I haven’t written for a while because since giving birth to my second child I have been having a few sleepless nights, lots of responsibilities and little time for anything. I don’t like to use time as an excuse so maybe I should re-word it and say that I had time but there were other priorities for me. Even organising my house better was more important than reading and writing for a while. Cleaning doesn’t seem as productive and developing as writing or reading but hey… sometimes we need to be flexible and change our priorities for a while because there is often a lot more on our plates than just taking care of our hobbies.

I’ve always tried to ensure that my passions don’t get pushed aside and that my life won’t be taken over by mundane activities, such as cooking, shopping, cleaning and work; but I guess sometimes we can control our lives a bit more than other times as it is more complex than we may want, especially if we live with people that depend on us in some way.

Anyway, the responsibilities I have had haven’t only been the boring or hard ones after all. With the birth of my second child I had to devote a large proportion of my days to taking care of children: changing nappies and breastfeeding the little one and finding & making up some games and activities I could do with my 4-year-old daughter so I could still spend some quality time with her, and hopefully make her less jealous of the new mini-boss in da house! 😉 It actually turned out better than I thought it would – more fun, more interesting. Even though I’m in my 30s I’ve been learning a lot while doing some science experiments and different activities with my child.

Did you know, for example, that adding some hot water to skittles can create a beautiful rainbow?

And that mixing bicarbonate of soda and vinegar will create a little volcano that your child will love? And that adding a bit of vanilla extract will get rid of all the vinegar smell in your house when you are doing this experiment?

Did you know that foam sheets such as those soaked in water for a bit can stick to your window for up to 48 hours? I cut a lot of small pieces in various shapes for my daughter so she could create people, robots, flowers and anything else that her imagination came up with!

Adding food colouring to pasta, rice or shaving foam can be a lot of fun too, especially for a pre-schooler who is still discovering new textures and shapes and exploring the variety the world offers.

Colorful Sweets

I bought some books with screen-free activities and our days have become more colourful and enjoyable than ever before! 😉 The book I like the most is 150+ Screen-Free Activities for Kids: The Very Best and Easiest Playtime Activities from FunAtHomeWithKids.com!

What’s more, I’ve created an Instagram account where I share some of these activities. I have family living in different countries – mainly in Poland and Brazil but also some in the USA, and it feels great when they can see what my daughter and I have been up to sometimes! 😉

If you would like to get some ideas for children’s activities have a look at my new Instagram page and follow us there: https://www.instagram.com/nathikc/ and don’t forget to let me know what you think about the activities!

When life and priorities change

It’s funny how productivity techniques work so fantastically well when you have a lot of time but just don’t really know how to organise yourself better, and how they fail to work when you are REALLY very busy.

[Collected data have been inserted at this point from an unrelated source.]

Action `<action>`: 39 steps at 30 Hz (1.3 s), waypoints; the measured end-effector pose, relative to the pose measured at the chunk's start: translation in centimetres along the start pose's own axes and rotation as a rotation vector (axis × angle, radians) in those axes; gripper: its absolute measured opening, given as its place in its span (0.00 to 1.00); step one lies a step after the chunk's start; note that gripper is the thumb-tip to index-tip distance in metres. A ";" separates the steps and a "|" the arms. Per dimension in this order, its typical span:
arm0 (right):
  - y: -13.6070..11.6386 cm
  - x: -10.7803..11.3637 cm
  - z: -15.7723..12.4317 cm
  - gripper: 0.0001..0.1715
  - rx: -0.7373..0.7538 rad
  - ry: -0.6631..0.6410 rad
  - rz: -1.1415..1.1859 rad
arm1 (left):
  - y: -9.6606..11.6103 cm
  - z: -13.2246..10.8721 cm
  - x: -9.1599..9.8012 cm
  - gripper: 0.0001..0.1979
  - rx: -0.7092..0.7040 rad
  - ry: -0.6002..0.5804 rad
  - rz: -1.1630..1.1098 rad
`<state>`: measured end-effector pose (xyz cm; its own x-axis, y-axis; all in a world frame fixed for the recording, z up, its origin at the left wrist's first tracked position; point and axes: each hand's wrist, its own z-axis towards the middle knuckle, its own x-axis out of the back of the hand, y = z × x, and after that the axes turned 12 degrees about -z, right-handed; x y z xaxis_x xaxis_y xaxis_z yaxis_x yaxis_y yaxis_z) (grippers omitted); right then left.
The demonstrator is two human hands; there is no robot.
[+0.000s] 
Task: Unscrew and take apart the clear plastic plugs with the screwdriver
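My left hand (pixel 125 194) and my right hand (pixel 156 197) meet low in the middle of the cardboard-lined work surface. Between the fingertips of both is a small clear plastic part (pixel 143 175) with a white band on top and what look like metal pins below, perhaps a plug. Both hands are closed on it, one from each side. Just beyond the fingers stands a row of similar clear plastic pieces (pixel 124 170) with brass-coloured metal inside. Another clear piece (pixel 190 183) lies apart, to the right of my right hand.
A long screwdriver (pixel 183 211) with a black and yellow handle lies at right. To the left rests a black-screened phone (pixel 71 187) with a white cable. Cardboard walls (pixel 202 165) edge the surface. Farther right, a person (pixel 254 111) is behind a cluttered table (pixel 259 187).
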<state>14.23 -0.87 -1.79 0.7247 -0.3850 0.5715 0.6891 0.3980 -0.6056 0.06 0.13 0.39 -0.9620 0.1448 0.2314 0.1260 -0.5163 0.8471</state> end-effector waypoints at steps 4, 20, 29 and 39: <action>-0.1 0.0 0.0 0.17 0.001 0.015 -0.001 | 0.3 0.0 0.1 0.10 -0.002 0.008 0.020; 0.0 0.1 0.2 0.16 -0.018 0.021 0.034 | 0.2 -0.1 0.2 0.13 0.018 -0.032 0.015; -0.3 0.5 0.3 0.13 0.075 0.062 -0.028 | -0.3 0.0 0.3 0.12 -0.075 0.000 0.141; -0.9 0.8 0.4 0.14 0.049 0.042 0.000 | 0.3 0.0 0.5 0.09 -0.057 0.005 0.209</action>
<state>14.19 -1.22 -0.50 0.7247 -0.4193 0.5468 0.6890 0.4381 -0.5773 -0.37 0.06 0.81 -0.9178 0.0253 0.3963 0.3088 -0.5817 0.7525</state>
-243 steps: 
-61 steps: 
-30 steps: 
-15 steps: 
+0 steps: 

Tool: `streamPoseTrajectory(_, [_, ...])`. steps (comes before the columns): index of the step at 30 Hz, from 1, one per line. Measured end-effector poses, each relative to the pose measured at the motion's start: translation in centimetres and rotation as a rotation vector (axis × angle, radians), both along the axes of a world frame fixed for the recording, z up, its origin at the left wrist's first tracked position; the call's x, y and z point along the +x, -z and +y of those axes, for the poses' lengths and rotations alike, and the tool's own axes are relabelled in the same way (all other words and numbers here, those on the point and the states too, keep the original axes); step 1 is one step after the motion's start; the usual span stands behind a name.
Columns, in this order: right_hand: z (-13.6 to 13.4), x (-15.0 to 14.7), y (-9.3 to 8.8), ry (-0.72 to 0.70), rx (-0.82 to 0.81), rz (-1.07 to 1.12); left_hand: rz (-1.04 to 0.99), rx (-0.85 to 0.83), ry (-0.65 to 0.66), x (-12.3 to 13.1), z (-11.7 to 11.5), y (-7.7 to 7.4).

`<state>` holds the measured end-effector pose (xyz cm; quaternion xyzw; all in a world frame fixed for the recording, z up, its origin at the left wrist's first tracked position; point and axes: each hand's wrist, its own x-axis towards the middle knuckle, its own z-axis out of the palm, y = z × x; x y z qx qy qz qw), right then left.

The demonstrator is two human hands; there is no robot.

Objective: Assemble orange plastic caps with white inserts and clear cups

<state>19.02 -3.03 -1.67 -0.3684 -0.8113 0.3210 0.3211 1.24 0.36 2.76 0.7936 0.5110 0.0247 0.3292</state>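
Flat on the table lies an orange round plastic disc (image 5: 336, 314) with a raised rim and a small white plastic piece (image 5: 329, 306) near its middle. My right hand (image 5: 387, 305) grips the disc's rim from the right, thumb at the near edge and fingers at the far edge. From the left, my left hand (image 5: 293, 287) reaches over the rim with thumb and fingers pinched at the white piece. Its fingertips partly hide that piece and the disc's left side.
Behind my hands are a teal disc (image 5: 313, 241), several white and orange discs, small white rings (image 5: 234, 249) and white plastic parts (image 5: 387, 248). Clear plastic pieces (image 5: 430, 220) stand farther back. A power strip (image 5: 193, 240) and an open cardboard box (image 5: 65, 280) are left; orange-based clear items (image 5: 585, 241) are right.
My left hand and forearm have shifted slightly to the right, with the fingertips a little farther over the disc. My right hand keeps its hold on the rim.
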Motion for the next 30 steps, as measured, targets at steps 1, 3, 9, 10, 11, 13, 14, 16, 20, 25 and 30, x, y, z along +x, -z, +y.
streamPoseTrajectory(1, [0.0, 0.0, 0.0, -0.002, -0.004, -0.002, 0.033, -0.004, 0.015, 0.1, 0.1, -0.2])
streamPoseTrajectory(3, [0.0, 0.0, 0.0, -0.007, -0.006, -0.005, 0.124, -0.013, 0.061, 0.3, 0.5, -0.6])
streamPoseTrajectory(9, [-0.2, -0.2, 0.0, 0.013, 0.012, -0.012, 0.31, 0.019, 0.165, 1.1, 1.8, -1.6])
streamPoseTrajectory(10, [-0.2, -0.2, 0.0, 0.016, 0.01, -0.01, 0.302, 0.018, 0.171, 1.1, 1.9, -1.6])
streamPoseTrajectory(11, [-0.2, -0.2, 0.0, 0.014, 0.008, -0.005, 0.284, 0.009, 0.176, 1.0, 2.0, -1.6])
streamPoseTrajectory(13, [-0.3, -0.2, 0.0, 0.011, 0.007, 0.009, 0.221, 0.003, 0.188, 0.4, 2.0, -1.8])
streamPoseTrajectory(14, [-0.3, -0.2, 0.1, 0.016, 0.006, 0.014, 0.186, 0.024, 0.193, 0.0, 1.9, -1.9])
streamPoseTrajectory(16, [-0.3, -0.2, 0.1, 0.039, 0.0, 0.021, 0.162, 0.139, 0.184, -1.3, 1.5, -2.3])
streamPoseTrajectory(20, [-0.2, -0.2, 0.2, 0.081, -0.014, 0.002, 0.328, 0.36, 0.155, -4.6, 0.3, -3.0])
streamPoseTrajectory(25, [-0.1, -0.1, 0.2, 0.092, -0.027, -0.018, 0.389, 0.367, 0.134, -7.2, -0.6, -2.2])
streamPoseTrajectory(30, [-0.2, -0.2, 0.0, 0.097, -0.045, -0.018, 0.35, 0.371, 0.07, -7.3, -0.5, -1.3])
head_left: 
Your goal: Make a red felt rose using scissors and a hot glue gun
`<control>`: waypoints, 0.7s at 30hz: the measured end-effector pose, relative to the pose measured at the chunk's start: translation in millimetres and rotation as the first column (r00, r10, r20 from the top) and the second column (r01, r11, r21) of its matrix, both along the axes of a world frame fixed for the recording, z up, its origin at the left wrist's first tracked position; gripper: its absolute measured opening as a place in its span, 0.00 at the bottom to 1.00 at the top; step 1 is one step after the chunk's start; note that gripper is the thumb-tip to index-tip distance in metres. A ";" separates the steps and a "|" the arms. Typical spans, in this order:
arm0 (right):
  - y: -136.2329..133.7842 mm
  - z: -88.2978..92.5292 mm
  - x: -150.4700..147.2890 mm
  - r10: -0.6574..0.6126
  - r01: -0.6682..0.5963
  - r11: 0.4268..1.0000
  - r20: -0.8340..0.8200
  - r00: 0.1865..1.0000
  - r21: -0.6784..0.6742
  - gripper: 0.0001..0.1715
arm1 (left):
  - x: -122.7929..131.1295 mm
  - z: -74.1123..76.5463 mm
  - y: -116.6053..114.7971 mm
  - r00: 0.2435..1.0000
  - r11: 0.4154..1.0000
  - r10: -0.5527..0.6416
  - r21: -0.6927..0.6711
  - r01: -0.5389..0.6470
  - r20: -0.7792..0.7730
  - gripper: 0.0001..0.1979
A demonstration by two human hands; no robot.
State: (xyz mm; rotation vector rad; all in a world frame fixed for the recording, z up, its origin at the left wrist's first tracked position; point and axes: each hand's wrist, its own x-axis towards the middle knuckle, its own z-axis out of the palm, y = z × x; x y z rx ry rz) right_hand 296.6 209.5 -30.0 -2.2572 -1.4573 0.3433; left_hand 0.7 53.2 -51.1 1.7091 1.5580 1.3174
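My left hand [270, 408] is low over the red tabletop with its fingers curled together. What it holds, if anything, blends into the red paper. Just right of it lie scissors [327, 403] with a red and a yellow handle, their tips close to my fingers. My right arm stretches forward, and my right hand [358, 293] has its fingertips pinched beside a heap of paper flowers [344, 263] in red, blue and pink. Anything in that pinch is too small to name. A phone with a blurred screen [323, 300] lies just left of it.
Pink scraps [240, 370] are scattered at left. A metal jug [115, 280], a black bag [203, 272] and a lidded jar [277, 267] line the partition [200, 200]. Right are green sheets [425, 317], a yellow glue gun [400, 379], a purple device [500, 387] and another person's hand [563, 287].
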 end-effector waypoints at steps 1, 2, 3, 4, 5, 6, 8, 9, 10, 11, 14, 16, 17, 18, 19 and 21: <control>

Having a newborn is probably one of the most extreme circumstances when one lacks time, sleep, and a proper eating routine, suffers some memory problems and feels drained physically and mentally (especially when the baby has colic).

The great news is that I survived the terrible labour and that my baby is well!

The bad news is that, although a few weeks have passed since my son’s birth, I still don’t have a routine I’d find relatively stable and effective. Days are challenging, time passes incredibly quickly and I need to be very flexible. I feel I would like to devote a bit more time to my interests and exercising but working on wellbeing and parenting has become a priority right now.

In meantime I’ve been discovering some new activities and experiments I can do with my 4-year-old daughter. Some quality time for us is needed more than ever.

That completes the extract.